* Problem:
Please give back word for word the lines of the material below between the line containing "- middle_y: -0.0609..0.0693" and the line containing "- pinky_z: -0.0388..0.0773", inclusive.

* Dataset excerpt:

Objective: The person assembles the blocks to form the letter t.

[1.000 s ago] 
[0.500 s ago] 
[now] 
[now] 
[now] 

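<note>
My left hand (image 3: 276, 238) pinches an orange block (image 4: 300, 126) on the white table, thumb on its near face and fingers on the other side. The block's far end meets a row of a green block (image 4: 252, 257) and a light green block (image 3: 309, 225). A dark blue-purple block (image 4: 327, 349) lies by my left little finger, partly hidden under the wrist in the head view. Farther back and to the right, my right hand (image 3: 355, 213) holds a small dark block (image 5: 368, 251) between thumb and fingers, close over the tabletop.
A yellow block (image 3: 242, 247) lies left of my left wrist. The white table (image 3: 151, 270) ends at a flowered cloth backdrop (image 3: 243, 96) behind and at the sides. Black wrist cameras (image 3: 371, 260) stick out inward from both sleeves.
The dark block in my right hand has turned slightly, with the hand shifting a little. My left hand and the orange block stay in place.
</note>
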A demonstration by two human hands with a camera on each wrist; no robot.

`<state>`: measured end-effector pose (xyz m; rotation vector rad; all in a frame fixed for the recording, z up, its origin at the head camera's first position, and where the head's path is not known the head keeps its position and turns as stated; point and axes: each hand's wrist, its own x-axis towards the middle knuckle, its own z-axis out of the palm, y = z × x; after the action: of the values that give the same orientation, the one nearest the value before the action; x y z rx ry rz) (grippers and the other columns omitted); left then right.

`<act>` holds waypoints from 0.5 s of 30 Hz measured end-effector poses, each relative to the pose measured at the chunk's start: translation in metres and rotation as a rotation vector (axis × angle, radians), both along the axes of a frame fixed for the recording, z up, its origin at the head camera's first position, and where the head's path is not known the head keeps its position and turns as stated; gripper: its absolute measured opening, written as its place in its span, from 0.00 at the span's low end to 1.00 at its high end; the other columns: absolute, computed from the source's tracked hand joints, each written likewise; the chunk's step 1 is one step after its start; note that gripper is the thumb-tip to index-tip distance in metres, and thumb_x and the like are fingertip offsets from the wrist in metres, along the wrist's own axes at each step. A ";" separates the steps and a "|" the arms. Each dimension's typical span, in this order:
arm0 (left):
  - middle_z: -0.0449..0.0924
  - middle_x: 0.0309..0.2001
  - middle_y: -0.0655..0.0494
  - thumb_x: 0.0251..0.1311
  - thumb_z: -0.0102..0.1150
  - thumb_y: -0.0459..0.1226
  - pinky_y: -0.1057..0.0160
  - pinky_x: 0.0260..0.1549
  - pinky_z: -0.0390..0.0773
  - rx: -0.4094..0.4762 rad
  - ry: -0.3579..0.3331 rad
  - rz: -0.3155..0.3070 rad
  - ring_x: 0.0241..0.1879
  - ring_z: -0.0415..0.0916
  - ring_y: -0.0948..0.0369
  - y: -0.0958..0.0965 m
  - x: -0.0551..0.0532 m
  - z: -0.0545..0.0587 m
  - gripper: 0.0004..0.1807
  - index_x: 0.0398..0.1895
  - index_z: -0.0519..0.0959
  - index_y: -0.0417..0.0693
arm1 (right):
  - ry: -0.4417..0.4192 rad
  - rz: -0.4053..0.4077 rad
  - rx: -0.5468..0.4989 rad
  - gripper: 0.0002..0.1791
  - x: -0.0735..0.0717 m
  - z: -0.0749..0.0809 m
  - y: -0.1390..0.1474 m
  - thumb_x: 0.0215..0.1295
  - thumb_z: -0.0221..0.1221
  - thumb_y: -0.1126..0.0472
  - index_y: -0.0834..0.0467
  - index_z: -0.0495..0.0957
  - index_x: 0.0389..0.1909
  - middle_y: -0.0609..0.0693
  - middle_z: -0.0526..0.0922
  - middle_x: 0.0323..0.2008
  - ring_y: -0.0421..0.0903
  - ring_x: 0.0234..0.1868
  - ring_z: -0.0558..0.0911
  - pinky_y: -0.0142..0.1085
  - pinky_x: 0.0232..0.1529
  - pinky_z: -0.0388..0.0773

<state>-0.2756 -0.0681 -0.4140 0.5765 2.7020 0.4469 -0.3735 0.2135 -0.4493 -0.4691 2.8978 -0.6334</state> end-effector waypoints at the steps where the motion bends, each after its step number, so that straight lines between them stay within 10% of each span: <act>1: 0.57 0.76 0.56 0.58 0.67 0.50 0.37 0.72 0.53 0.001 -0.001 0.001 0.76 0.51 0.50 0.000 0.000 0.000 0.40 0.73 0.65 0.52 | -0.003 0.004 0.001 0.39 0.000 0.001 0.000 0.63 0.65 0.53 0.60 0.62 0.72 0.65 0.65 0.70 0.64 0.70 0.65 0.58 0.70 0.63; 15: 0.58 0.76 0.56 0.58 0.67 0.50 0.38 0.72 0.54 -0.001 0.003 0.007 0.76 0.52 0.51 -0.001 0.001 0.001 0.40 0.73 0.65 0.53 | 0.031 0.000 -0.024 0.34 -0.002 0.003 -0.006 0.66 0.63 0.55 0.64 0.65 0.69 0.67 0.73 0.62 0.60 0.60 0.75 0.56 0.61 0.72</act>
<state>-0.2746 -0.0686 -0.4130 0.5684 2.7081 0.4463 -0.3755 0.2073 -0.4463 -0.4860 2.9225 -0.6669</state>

* Solution below:
  - middle_y: -0.0609..0.0693
  - middle_z: -0.0526..0.0922
  - middle_x: 0.0323..0.2008
  - ring_y: -0.0421..0.0903
  - ring_x: 0.0234..0.1868
  - ring_z: -0.0558..0.0911
  - pinky_y: -0.0142..0.1085
  - pinky_x: 0.0232..0.1529
  - pinky_z: -0.0388..0.0773

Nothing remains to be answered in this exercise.